Teka-Teki Publik Akhirnya Terbongkar! inilah Kilas Awal Berdirinya NU - Muhammadiyah
Sejak zaman
syaikhona Kholil menginjakkan kaki ke tanah Jawa dari berguru di berbagai
belahan dunia di lingkup pesantren baik di lingkup Syaikh dari tanah Jawa
hingga sampai Jazirah Arab.
Awalnya sesudah
mulai terasa kepunahan ilmu pesantren di kalangan keraton sejak awal bahwa
keraton dan pesantren sangat lah satu kesatuan sebelum dipisah oleh Belanda
dengan politik yang mendudukan hukum sebagai ruang pemisah antara keraton dan pesantren.
Ada contoh di
Surakarta (Solo) dulunya di samping keraton ada sebuah pesantren ‘Maba’ul
Ulum’ dibawah naungan kesultanan keraton yang dipimpin oleh sunan atau
sultan yang menjadi basis keilmuan dan rujukan di tanah Jawa.
Belanda paham saat
itu nantinya jika sistem itu tidak di pisahkan antara pesantren dan keraton
maka akan berdampak sulitnya Belanda menguasai Nusantara.
Akhirnya dengan di
pisahkannya pesantren dari keraton Belanda kemudian mendirikan lembaga-lembaga
dibawah arahannya dan di masukan ajaran-ajaran yang tidak begitu murni dari
ajaran Jawa itu sendiri.
Oleh karena itu
Syaikhona Kholil Bin Abdul Latif bergerak mendirikan pesantren dan mengutus dua
muridnya yaitu Syaikh Hasyim Asy’ari dan Syaikh Ahmad Dahlan.
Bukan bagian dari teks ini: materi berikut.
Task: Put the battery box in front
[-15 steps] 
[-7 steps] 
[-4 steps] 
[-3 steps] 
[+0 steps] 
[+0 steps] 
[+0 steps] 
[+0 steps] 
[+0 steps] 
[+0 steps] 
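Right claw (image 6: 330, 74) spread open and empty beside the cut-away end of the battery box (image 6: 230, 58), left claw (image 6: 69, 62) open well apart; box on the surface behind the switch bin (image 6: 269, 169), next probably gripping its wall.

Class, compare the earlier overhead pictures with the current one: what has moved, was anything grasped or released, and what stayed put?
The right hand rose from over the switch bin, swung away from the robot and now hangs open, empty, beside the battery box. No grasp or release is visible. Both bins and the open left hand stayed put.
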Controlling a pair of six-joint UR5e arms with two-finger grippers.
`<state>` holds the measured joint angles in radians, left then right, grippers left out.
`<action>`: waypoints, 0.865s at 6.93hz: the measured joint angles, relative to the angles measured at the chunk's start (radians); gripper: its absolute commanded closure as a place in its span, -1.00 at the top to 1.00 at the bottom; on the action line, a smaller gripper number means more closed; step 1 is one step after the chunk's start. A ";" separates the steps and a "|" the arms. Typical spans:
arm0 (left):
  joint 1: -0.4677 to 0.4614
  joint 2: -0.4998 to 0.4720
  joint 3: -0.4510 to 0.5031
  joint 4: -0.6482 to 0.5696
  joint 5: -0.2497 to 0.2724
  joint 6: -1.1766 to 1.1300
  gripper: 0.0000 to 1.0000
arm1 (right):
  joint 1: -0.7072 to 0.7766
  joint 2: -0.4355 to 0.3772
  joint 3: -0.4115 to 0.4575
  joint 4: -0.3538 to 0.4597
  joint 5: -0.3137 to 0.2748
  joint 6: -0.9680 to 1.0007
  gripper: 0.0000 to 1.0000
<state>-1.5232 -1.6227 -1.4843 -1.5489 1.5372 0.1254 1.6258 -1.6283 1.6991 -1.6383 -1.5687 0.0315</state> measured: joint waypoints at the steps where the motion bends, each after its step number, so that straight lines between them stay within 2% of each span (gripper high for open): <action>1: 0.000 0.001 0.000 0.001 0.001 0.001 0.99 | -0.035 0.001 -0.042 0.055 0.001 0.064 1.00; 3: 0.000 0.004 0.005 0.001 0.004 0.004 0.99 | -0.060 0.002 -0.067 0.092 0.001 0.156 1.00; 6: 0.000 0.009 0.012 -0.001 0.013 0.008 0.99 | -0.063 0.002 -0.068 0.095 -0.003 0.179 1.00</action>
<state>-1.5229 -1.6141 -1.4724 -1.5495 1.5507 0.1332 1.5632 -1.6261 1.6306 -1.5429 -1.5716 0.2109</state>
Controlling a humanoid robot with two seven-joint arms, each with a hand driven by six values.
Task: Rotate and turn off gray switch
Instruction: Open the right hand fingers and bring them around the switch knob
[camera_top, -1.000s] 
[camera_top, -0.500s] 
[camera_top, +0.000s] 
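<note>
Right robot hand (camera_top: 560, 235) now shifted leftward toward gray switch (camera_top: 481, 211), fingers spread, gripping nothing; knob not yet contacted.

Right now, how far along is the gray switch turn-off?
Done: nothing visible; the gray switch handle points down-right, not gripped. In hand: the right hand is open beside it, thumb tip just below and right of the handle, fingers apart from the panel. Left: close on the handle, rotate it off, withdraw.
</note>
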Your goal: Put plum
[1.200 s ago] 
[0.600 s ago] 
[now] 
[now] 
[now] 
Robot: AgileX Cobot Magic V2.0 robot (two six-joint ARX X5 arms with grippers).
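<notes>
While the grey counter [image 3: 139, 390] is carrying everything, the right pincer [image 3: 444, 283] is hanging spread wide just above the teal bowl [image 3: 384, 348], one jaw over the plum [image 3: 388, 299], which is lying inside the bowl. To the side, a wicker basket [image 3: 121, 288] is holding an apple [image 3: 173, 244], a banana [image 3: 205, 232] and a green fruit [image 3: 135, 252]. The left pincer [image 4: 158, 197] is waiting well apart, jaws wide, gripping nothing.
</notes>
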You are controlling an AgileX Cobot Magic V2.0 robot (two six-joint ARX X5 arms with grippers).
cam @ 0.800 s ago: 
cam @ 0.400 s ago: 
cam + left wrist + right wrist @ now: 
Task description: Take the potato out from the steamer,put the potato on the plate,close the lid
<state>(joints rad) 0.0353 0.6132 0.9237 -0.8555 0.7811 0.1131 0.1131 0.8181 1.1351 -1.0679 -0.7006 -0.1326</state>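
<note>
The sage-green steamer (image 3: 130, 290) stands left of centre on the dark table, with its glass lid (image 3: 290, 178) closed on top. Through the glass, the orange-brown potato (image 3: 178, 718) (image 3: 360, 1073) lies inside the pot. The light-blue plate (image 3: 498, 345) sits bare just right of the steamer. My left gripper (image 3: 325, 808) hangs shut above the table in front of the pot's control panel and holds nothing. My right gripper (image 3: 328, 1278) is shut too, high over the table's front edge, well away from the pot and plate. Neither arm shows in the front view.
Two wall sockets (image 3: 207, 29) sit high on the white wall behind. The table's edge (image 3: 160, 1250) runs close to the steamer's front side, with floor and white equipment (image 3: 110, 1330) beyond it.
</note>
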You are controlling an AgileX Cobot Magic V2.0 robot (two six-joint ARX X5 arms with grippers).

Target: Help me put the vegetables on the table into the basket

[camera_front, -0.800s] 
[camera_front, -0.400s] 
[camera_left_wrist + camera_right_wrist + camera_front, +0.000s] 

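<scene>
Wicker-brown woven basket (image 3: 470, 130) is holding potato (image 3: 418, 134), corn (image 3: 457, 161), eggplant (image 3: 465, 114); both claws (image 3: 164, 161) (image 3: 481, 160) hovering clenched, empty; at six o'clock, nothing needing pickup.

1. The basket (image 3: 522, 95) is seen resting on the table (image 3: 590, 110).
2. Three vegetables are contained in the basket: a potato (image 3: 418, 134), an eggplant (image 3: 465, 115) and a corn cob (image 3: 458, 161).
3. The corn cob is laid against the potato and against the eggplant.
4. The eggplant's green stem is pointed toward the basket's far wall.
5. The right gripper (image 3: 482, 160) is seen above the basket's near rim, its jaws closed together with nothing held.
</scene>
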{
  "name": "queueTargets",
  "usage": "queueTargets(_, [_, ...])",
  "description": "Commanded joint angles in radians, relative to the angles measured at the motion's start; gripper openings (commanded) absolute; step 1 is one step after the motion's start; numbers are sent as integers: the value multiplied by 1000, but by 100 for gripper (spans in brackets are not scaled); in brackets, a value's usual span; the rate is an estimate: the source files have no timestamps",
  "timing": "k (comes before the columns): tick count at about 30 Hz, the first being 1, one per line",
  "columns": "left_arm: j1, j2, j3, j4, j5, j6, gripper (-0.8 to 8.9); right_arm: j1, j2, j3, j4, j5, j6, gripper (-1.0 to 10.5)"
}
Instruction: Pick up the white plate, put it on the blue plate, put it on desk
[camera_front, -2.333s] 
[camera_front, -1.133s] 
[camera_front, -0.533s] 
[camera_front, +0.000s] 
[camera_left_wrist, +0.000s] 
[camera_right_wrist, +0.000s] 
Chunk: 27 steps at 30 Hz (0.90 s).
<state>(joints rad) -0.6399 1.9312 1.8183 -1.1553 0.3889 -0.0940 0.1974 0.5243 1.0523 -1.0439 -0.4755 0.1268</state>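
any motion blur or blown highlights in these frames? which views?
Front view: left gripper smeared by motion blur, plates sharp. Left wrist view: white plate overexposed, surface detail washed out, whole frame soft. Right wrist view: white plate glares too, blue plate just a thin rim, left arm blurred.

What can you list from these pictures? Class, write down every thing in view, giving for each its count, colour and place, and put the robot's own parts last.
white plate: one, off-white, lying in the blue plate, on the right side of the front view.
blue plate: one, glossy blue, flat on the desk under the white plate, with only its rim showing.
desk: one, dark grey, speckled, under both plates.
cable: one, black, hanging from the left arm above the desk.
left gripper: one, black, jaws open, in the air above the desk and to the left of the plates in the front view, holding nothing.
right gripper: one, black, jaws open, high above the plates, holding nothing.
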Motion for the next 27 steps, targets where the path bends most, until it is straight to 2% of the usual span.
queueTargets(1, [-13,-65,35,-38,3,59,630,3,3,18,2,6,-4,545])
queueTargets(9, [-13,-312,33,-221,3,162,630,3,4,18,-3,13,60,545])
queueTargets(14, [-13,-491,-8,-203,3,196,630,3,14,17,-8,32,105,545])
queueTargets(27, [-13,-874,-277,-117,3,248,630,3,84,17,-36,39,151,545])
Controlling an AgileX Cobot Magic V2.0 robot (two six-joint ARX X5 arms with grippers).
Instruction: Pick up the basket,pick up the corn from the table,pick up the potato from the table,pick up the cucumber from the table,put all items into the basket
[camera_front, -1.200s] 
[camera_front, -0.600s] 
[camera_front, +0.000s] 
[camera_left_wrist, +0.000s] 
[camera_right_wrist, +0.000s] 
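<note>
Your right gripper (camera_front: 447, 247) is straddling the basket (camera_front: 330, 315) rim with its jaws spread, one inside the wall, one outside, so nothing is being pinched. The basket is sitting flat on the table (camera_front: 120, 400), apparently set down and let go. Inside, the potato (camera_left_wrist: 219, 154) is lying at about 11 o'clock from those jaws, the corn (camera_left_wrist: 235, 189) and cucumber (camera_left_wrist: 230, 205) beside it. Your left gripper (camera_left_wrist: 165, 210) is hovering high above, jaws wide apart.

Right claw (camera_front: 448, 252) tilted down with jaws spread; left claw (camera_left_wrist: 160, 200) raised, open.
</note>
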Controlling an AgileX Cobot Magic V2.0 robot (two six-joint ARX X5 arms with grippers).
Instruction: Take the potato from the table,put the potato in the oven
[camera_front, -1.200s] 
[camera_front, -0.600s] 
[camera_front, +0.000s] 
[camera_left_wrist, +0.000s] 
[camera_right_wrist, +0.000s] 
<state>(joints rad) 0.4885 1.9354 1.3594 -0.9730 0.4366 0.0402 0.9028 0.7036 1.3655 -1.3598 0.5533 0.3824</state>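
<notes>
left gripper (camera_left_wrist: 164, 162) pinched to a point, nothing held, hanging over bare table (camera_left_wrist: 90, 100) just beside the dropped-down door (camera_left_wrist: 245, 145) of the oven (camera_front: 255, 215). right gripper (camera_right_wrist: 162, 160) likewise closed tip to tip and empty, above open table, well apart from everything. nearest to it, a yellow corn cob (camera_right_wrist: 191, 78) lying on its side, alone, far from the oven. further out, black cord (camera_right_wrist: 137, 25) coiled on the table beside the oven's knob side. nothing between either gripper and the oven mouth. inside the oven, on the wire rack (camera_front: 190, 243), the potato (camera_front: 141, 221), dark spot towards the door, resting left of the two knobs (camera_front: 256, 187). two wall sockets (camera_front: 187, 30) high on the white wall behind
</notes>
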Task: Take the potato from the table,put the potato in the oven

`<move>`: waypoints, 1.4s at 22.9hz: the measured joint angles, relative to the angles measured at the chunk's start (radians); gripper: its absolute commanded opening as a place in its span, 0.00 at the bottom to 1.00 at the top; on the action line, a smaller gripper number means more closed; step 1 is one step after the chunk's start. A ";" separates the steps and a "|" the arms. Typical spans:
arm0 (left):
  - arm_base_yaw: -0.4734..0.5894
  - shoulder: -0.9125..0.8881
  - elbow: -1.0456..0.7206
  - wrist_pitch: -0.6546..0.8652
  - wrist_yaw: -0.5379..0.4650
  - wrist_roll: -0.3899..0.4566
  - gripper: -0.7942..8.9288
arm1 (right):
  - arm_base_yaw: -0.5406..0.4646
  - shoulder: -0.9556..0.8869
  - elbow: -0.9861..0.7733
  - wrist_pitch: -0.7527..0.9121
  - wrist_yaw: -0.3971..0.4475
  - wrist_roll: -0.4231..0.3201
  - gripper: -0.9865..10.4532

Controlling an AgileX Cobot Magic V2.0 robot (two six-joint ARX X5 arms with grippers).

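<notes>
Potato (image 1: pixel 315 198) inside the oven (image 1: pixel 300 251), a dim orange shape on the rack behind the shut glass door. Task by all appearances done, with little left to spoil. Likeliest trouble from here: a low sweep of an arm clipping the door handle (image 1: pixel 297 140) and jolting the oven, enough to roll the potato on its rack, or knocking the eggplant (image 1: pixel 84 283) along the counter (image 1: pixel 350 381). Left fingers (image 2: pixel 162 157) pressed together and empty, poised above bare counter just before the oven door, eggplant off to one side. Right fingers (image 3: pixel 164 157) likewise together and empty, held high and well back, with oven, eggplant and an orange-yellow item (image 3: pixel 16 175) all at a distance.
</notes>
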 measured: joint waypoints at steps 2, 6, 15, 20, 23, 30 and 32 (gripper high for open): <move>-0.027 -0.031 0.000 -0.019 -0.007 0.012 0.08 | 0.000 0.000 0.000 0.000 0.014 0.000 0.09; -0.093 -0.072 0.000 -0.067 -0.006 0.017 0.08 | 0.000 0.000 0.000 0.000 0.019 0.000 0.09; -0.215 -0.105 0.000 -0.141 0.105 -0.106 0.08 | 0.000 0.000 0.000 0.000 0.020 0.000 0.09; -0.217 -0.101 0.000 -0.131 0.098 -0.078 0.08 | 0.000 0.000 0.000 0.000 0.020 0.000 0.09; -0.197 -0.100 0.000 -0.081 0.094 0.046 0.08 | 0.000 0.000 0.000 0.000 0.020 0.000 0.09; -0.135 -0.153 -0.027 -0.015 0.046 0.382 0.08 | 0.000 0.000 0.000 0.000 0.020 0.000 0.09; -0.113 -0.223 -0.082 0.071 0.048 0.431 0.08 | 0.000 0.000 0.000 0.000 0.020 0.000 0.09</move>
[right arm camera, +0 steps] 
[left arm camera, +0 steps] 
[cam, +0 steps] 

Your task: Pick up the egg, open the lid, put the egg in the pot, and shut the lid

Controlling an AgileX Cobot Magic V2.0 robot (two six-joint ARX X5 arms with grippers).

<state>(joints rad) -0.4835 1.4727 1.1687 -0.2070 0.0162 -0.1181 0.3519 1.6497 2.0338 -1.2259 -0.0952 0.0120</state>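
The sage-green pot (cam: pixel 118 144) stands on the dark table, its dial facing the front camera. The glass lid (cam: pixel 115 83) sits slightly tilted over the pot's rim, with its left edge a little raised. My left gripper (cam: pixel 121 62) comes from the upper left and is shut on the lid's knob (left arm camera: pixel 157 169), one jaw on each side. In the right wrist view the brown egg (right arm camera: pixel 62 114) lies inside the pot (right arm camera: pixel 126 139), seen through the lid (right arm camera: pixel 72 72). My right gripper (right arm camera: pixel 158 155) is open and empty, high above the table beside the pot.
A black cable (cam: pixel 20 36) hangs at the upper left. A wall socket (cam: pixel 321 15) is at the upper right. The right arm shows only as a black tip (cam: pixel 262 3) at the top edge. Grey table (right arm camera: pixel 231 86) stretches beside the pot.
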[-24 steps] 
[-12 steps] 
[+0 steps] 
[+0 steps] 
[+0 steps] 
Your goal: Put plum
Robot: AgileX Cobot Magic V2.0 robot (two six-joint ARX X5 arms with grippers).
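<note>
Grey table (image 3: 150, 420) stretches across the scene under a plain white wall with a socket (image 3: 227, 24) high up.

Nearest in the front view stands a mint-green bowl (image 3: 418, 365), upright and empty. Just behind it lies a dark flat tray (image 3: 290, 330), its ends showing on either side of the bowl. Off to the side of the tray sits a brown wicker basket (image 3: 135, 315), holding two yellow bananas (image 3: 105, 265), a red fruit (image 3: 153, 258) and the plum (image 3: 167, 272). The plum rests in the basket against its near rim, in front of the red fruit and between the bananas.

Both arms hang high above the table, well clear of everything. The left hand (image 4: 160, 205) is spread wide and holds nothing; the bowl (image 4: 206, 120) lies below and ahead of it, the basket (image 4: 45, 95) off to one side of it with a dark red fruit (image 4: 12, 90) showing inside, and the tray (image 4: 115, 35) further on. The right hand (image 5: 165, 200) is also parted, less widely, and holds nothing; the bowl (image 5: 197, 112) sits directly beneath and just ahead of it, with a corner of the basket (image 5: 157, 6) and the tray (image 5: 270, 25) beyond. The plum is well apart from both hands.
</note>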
Akhirnya Syaikh Hasyim
Asy’ari mendirikan organisasi untuk mengumpulkan para ulama-ulama yang kita
kenal dengan nama Nahdlotul Ulama.
Fungsi dari NU sendiri untuk mewadahi forum Bashul
Masa’il yang nantinya menghasilkan satu rumusan yang dilanjutkan oleh
Muhammadiyah sebagai lanjutan daripada konsep-konsep yang sudah disepakati
dalam forum Bashul Masa’il yang tentunya K.H. Ahmad Dahlan juga ikut di
forum tersebut.
Oleh karena telah
didirikan pada waktu tahun ‘26’ maka Belanda juga mendirikan Tarjih yang
disisipkan di organisasi Muhammadiyah. Itulah siasat Belanda agar bisa
memasukkan Faham Wahabisme, HTI, dan sebangsanya. Tentu pendiri Tarjih ini
sebenarnya musuh K.H. Ahmad Dahlan bernama Kamaludin Ningrat.
Motif Belanda
memisahkan pesantren dan keraton kesultanan agar ajaran dari kesultanan di
tanah Jawa hilang dari Tanah Jawa. Makanya oleh Belanda pesantren dipisahkan
dari tempat aslinya yaitu kawasan keraton. Maka pada waktu sebelum dan sesudah
perang Diponegoro sebagai batasan untuk mengenang terjadinya pergolakan membumi
hanguskan atau pemisahan pesantren dari kerabat induknya bahkan sampai sekarang
yaitu setelah perang Diponegoro tersebut terjadi.